* ASSIGNMENT *
Within the entries below, the lines from the one with "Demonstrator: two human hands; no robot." through the one with "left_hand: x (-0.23" are to be set down exactly, both ends kept.

═══

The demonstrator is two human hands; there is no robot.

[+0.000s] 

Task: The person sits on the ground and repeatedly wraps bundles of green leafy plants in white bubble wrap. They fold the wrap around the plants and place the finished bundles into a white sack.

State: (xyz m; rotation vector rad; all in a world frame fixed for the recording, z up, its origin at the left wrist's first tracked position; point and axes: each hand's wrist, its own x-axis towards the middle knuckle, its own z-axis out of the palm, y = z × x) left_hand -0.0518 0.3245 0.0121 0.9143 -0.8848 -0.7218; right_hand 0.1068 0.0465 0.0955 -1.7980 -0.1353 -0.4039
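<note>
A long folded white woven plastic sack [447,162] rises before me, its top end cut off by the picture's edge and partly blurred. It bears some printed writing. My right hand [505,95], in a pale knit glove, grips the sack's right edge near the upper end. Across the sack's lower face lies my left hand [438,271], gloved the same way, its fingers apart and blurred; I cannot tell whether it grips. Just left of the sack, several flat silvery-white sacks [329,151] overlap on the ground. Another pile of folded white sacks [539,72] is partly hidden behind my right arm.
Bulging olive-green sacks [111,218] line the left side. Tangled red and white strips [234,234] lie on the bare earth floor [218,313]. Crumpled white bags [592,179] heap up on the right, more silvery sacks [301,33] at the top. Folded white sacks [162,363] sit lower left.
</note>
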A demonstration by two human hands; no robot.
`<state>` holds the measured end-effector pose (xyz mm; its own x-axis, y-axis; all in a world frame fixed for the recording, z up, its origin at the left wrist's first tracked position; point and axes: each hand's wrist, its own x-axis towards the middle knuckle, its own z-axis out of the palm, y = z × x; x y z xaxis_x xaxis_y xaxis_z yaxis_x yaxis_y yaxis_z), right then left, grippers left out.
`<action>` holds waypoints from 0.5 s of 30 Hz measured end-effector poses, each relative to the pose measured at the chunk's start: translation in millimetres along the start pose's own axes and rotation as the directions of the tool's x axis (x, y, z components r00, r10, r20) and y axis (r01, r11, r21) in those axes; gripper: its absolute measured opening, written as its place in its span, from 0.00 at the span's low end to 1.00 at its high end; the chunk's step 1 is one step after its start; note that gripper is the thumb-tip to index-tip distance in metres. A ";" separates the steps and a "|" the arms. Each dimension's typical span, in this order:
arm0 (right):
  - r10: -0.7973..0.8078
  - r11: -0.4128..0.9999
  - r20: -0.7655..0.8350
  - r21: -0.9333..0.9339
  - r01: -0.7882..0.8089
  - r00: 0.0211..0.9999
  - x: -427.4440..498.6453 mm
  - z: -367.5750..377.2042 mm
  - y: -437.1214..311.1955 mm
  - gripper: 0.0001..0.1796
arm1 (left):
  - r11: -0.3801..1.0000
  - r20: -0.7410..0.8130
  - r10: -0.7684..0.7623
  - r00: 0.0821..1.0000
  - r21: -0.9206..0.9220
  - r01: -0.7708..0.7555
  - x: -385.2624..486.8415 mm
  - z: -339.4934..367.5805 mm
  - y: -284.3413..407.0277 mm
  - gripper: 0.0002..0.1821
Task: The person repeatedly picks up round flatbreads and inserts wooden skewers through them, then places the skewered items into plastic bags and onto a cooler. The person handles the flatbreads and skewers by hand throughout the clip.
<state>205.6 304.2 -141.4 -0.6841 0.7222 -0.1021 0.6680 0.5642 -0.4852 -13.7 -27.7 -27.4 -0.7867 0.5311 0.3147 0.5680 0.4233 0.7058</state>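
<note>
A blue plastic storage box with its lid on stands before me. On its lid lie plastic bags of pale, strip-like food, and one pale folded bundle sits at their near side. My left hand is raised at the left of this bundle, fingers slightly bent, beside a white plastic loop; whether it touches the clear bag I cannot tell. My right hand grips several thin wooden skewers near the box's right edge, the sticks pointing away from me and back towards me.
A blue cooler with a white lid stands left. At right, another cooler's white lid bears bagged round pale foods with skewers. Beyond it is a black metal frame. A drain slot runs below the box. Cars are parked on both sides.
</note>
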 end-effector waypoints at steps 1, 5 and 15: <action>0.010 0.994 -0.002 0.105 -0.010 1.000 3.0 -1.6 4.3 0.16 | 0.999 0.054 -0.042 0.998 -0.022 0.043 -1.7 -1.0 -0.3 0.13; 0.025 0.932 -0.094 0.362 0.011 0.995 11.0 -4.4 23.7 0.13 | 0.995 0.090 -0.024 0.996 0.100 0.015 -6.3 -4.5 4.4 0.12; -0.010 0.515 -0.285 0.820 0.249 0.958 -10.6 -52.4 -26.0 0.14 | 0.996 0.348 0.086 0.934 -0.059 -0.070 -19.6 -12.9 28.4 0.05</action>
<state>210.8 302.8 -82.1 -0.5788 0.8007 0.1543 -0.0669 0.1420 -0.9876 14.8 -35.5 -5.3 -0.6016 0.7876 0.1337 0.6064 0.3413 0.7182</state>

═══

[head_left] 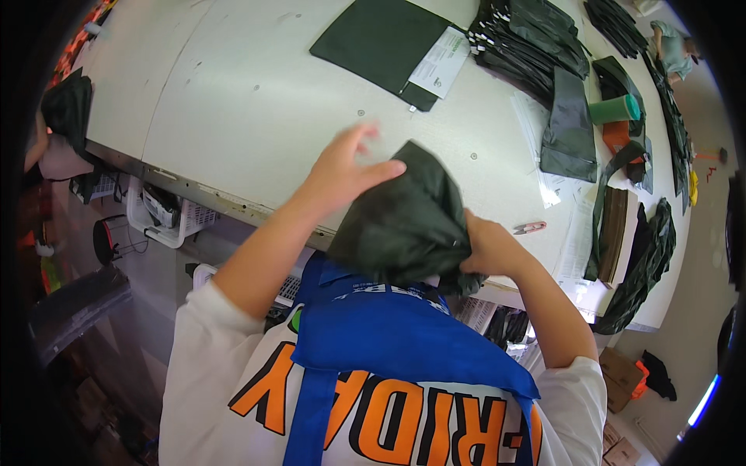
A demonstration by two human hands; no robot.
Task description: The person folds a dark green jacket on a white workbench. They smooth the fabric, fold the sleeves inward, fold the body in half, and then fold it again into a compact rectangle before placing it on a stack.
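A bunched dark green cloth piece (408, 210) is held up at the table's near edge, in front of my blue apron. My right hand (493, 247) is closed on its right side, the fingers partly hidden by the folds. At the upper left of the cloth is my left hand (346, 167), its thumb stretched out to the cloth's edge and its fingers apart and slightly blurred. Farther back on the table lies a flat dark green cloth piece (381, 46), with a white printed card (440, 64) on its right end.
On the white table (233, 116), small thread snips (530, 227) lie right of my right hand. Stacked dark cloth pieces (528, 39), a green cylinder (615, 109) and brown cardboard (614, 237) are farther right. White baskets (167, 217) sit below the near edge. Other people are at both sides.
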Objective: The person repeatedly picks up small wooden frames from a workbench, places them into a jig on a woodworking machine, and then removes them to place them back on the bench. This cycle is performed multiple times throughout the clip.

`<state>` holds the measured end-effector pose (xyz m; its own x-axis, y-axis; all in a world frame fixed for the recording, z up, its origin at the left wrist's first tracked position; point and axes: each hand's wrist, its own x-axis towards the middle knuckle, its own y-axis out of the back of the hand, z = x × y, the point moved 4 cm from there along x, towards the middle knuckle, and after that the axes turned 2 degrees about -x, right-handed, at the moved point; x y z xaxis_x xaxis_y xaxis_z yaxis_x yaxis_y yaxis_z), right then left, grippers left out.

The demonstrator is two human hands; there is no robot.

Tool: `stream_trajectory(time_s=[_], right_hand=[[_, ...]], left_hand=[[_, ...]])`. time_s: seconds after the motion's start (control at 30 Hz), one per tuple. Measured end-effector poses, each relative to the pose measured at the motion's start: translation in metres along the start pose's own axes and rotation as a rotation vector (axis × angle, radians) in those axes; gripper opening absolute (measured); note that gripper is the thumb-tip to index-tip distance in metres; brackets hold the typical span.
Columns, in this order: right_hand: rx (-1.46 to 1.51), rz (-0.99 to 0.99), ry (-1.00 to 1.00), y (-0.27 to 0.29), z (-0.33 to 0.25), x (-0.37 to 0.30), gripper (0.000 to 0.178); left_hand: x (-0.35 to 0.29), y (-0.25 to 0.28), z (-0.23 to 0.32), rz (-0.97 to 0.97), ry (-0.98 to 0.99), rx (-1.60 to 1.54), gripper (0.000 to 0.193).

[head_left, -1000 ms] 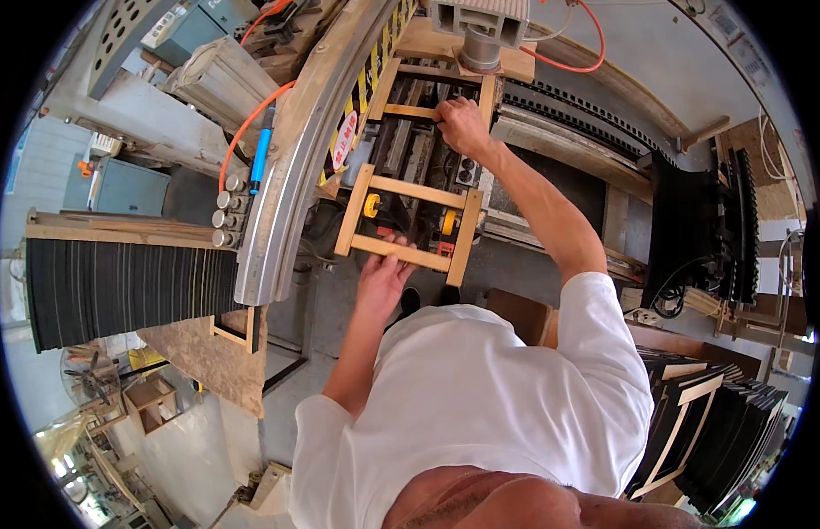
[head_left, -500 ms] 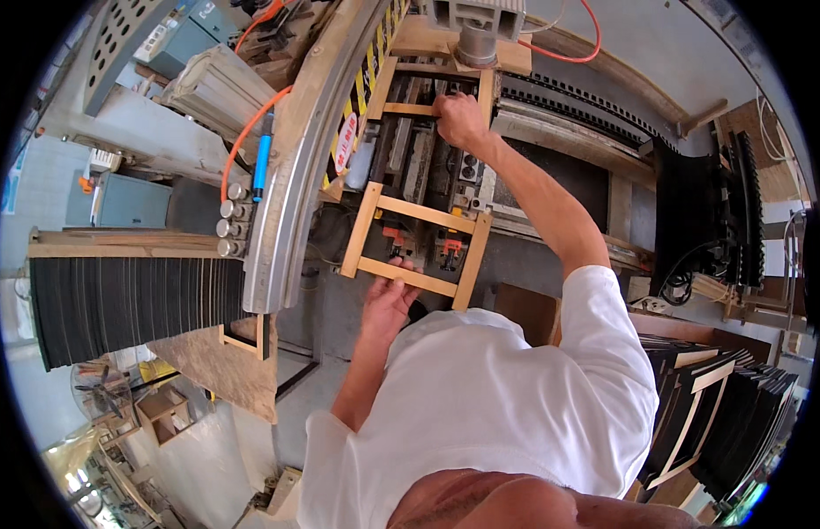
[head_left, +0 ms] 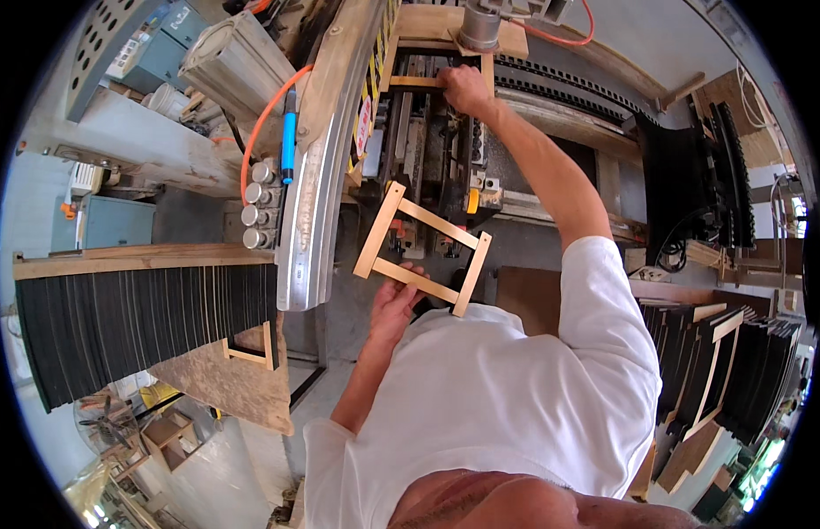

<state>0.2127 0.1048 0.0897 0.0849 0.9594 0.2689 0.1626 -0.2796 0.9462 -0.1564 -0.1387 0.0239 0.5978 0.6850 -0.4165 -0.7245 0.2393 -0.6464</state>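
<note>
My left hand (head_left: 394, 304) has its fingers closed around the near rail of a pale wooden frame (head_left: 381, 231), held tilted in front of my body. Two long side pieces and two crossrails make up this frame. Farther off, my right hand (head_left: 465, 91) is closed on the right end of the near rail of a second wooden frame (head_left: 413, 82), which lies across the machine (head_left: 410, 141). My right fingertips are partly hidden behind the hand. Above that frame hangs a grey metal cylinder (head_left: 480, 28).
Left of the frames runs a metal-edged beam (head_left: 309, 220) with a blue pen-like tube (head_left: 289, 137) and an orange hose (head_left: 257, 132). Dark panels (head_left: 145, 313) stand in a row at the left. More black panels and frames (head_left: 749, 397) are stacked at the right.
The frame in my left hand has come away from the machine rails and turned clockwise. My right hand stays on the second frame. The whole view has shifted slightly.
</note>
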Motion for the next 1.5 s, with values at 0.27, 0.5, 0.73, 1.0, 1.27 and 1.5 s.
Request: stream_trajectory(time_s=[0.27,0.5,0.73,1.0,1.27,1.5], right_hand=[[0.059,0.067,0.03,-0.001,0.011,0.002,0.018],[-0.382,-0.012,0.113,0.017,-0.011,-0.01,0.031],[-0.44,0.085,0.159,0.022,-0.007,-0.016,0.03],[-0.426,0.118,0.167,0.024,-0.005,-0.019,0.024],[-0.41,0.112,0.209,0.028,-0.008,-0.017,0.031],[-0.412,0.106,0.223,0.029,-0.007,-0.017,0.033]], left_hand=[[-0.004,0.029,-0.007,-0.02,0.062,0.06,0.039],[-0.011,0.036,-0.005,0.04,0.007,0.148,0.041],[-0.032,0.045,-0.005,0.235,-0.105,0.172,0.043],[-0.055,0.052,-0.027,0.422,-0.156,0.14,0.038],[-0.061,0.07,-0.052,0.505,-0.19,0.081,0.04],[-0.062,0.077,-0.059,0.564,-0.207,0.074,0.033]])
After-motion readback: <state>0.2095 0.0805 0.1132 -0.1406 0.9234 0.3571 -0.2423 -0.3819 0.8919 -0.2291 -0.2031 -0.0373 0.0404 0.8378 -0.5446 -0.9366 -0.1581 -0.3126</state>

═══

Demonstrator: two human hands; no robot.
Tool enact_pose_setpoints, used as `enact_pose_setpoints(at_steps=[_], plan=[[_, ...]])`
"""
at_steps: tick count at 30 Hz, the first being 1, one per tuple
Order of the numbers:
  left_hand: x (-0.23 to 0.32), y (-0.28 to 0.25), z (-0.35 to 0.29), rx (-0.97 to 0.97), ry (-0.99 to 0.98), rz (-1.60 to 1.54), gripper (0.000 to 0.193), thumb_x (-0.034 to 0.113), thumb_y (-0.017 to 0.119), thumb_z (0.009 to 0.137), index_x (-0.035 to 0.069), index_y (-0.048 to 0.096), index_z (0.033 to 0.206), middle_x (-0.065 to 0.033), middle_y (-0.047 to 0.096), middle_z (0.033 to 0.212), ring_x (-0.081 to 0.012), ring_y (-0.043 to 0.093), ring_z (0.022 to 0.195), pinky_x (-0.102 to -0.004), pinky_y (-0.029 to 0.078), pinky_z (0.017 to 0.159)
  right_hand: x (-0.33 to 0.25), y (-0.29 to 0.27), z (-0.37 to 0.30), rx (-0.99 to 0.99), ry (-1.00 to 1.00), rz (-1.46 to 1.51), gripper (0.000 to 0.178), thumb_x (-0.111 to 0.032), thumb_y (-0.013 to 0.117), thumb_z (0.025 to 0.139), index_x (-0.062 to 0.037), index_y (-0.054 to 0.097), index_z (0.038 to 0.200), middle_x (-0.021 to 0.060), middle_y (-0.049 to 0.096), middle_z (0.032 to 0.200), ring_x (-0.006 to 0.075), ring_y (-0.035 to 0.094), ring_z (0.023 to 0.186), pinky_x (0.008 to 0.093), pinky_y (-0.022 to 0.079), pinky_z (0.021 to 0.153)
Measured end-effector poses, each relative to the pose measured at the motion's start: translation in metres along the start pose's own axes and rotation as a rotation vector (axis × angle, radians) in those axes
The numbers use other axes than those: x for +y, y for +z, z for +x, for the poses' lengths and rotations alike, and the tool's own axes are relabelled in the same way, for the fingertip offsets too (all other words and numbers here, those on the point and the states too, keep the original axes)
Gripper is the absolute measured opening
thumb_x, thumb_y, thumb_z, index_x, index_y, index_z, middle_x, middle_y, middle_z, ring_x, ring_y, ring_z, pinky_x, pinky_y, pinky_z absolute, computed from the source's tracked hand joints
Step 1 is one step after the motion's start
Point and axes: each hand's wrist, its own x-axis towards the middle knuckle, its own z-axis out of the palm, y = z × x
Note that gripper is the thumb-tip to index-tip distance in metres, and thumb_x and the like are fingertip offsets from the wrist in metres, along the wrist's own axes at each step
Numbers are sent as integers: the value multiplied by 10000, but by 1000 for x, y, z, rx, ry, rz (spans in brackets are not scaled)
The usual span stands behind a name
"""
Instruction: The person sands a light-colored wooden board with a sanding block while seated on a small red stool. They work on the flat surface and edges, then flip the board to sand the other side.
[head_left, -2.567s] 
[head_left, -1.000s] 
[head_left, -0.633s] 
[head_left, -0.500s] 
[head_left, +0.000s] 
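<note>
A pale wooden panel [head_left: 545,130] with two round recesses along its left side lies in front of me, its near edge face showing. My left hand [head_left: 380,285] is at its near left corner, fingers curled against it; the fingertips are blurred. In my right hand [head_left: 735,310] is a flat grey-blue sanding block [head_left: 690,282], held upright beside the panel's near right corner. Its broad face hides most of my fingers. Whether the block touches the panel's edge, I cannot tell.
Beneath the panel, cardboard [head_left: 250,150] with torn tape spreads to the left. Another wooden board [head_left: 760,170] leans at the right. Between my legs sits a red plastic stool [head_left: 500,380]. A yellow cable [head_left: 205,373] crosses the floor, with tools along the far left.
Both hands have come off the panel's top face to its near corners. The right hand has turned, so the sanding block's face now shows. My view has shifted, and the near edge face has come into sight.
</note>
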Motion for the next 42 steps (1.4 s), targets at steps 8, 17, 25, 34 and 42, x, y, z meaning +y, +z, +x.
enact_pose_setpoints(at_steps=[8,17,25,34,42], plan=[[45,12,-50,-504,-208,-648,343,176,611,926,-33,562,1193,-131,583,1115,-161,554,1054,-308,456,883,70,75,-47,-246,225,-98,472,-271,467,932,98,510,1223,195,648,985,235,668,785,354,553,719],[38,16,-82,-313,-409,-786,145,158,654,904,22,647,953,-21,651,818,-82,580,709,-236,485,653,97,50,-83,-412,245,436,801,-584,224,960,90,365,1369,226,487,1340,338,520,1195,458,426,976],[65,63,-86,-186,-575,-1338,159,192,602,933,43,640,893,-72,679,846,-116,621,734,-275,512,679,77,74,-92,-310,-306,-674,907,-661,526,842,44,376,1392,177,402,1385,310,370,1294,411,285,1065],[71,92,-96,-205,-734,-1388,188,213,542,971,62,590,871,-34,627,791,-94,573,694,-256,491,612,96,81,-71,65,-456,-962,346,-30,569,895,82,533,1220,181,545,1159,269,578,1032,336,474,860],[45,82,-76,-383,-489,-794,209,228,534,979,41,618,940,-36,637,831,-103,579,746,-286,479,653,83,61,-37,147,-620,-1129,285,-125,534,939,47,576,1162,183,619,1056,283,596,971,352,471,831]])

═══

* OUTPUT FOR THIS EXERCISE *
Demonstrator: two human hands; no robot.
Tool enact_pose_setpoints, used as `enact_pose_setpoints(at_steps=[_], plan=[[_, ...]])`
"""
at_steps: tick count at 30 Hz, the first being 1, one per tuple
Order of the numbers:
  left_hand: x (-0.23 to 0.32), y (-0.28 to 0.25), z (-0.35 to 0.29), rx (-0.97 to 0.97), ry (-0.99 to 0.98), rz (-1.60 to 1.54), gripper (0.000 to 0.193), thumb_x (-0.034 to 0.113), thumb_y (-0.017 to 0.119), thumb_z (0.009 to 0.137), index_x (-0.035 to 0.069), index_y (-0.048 to 0.096), index_z (0.033 to 0.206), middle_x (-0.065 to 0.033), middle_y (-0.047 to 0.096), middle_z (0.033 to 0.212), ring_x (-0.081 to 0.012), ring_y (-0.043 to 0.093), ring_z (0.022 to 0.195), pinky_x (-0.102 to -0.004), pinky_y (-0.029 to 0.078), pinky_z (0.017 to 0.159)

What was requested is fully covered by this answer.